■ Action item ■
Repeat the records below exactly, leaving out every picture.

Stored entries

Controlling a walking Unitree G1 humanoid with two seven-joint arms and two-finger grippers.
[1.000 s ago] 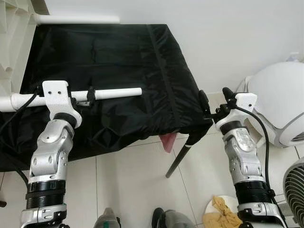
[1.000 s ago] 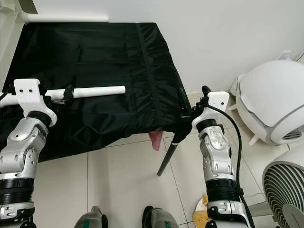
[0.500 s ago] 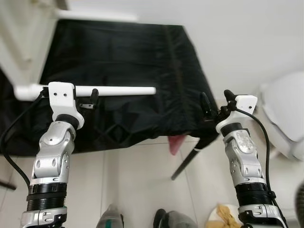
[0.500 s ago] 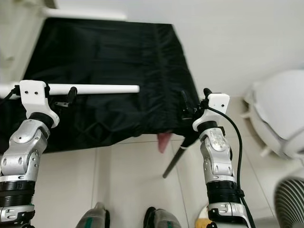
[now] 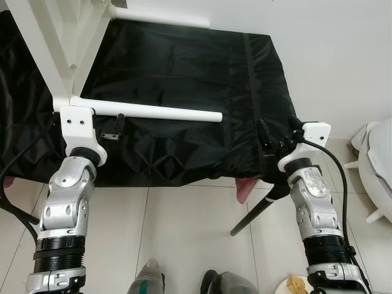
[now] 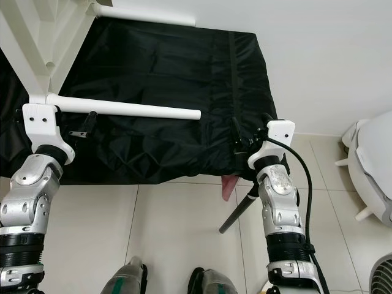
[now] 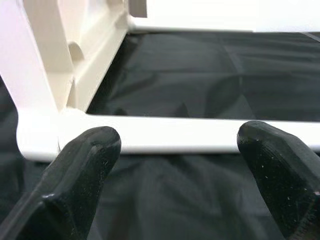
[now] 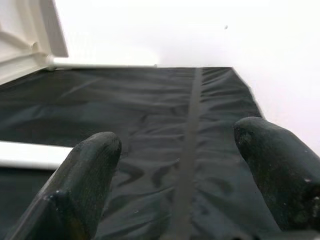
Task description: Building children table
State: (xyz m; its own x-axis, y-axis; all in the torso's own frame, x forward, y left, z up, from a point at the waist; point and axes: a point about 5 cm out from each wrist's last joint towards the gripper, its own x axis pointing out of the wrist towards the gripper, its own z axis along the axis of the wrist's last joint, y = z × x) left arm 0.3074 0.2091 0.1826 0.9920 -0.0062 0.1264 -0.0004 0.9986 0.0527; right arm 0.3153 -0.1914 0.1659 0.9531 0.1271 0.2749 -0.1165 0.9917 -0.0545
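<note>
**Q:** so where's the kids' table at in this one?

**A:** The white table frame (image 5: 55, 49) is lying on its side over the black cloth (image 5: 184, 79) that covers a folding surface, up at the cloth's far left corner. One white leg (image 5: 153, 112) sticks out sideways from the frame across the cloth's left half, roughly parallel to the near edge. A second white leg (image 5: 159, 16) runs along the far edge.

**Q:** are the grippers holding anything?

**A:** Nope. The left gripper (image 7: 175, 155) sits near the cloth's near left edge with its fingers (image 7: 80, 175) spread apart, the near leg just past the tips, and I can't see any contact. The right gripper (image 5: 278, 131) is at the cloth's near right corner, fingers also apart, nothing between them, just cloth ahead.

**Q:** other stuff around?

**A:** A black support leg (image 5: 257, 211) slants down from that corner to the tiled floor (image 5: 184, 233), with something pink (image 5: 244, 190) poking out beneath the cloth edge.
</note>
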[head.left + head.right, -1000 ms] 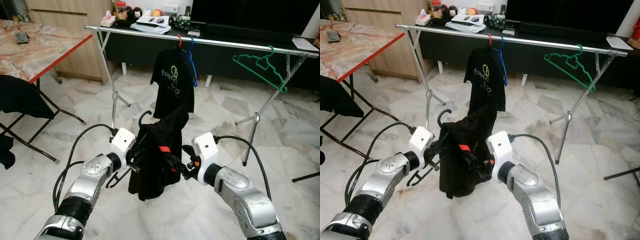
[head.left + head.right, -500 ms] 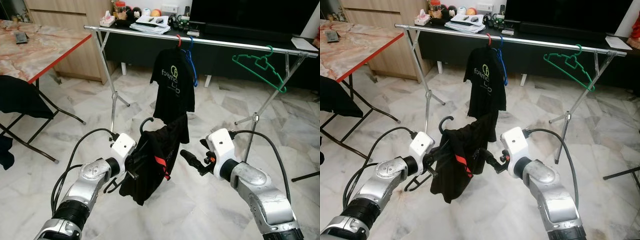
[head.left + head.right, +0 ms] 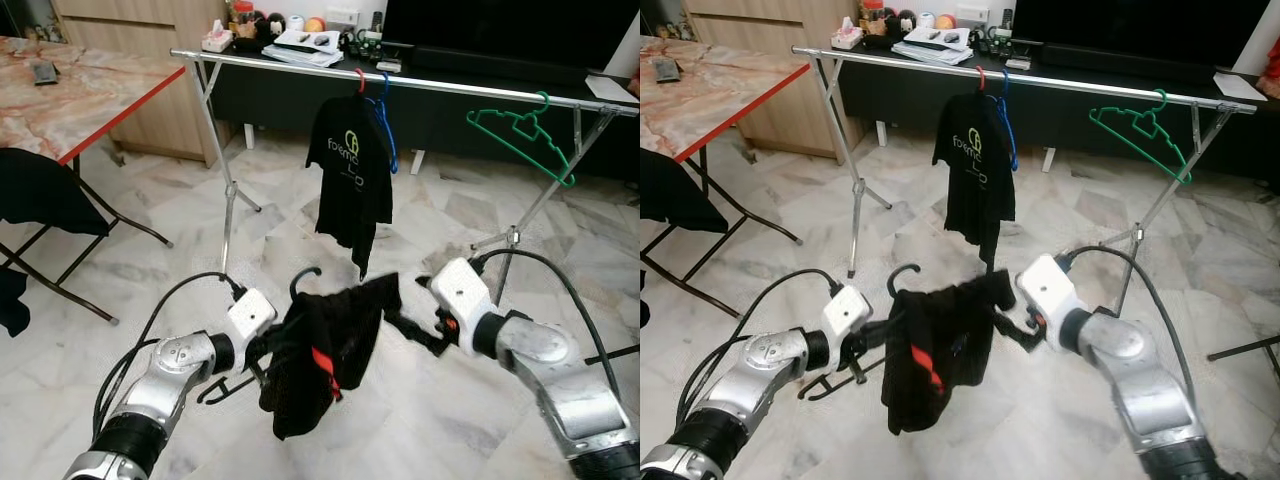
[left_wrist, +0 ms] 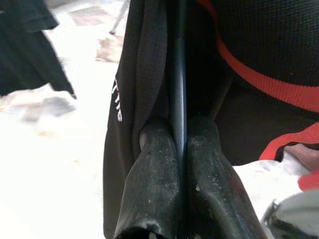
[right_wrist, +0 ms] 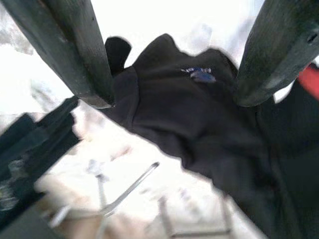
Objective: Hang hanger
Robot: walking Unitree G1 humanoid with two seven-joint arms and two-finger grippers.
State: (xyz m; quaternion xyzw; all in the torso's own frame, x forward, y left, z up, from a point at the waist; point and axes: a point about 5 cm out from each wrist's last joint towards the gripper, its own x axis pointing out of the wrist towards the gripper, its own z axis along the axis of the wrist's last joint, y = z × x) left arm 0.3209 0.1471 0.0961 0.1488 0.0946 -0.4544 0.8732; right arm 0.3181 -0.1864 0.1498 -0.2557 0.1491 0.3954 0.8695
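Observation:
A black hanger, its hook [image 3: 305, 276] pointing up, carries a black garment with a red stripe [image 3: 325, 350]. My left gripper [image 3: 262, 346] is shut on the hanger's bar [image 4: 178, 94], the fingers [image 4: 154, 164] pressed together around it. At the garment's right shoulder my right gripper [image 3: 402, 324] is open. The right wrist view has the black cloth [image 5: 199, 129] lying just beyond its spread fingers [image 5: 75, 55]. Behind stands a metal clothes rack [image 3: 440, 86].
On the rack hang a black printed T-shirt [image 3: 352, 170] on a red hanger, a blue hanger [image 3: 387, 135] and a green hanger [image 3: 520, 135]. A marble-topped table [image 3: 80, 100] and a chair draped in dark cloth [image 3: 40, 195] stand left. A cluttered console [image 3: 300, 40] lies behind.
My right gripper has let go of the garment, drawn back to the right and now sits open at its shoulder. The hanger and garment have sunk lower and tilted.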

■ Response for this exercise ■
Controlling a walking Unitree G1 humanoid with two seven-joint arms and two-finger grippers.
[1.000 s ago] 
[1.000 s ago] 
[0.500 s ago] 
[0.500 s ago] 
[now] 
[now] 
[now] 
[now] 
Task description: Building children table
State: (xyz m; its own x-axis, y-axis; all in the torso's own frame, x forward, y left, z up, from a point at the waist; point and axes: a point about 5 cm out from each wrist's last joint towards the gripper, its own x axis pointing out of the wrist towards the gripper, its own z axis along the axis of the wrist's last joint, y = z × x) left arm 0.3074 0.2091 0.1826 0.9920 -0.0062 0.1264 -0.0004 0.9986 0.0527; right arm 0.3153 -0.1914 0.1659 0.9531 0.1271 0.2749 -0.1165 0.9917 -0.0545
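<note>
**Q:** so where's the kids' table at in this one?

**A:** The white table frame (image 5: 55, 49) is lying on its side over the black cloth (image 5: 184, 79) that covers a folding surface, up at the cloth's far left corner. One white leg (image 5: 153, 112) sticks out sideways from the frame across the cloth's left half, roughly parallel to the near edge. A second white leg (image 5: 159, 16) runs along the far edge.

**Q:** are the grippers holding anything?

**A:** Nope. The left gripper (image 7: 175, 155) sits near the cloth's near left edge with its fingers (image 7: 80, 175) spread apart, the near leg just past the tips, and I can't see any contact. The right gripper (image 5: 278, 131) is at the cloth's near right corner, fingers also apart, nothing between them, just cloth ahead.

**Q:** other stuff around?

**A:** A black support leg (image 5: 257, 211) slants down from that corner to the tiled floor (image 5: 184, 233), with something pink (image 5: 244, 190) poking out beneath the cloth edge.
</note>
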[head.left + head.right, -1000 ms] 
[head.left + head.right, -500 ms] 
[head.left + head.right, +0 ms] 
[left_wrist, +0 ms] 
[right_wrist, +0 ms] 
Objective: Hang hanger
Robot: walking Unitree G1 humanoid with two seven-joint arms and two-finger grippers.
State: (xyz m; quaternion xyzw; all in the torso's own frame, x forward, y left, z up, from a point at the waist; point and axes: a point about 5 cm out from each wrist's last joint towards the gripper, its own x axis pointing out of the wrist towards the gripper, its own z axis along the axis of the wrist's last joint, y = z × x) left arm 0.3209 0.1471 0.0961 0.1488 0.0946 -0.4544 0.8732; right arm 0.3181 -0.1864 0.1498 -0.2557 0.1491 0.3954 0.8695
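Observation:
A black hanger, its hook [image 3: 305, 276] pointing up, carries a black garment with a red stripe [image 3: 325, 350]. My left gripper [image 3: 262, 346] is shut on the hanger's bar [image 4: 178, 94], the fingers [image 4: 154, 164] pressed together around it. At the garment's right shoulder my right gripper [image 3: 402, 324] is open. The right wrist view has the black cloth [image 5: 199, 129] lying just beyond its spread fingers [image 5: 75, 55]. Behind stands a metal clothes rack [image 3: 440, 86].
On the rack hang a black printed T-shirt [image 3: 352, 170] on a red hanger, a blue hanger [image 3: 387, 135] and a green hanger [image 3: 520, 135]. A marble-topped table [image 3: 80, 100] and a chair draped in dark cloth [image 3: 40, 195] stand left. A cluttered console [image 3: 300, 40] lies behind.
My right gripper has let go of the garment, drawn back to the right and now sits open at its shoulder. The hanger and garment have sunk lower and tilted.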

The output above is the complete answer.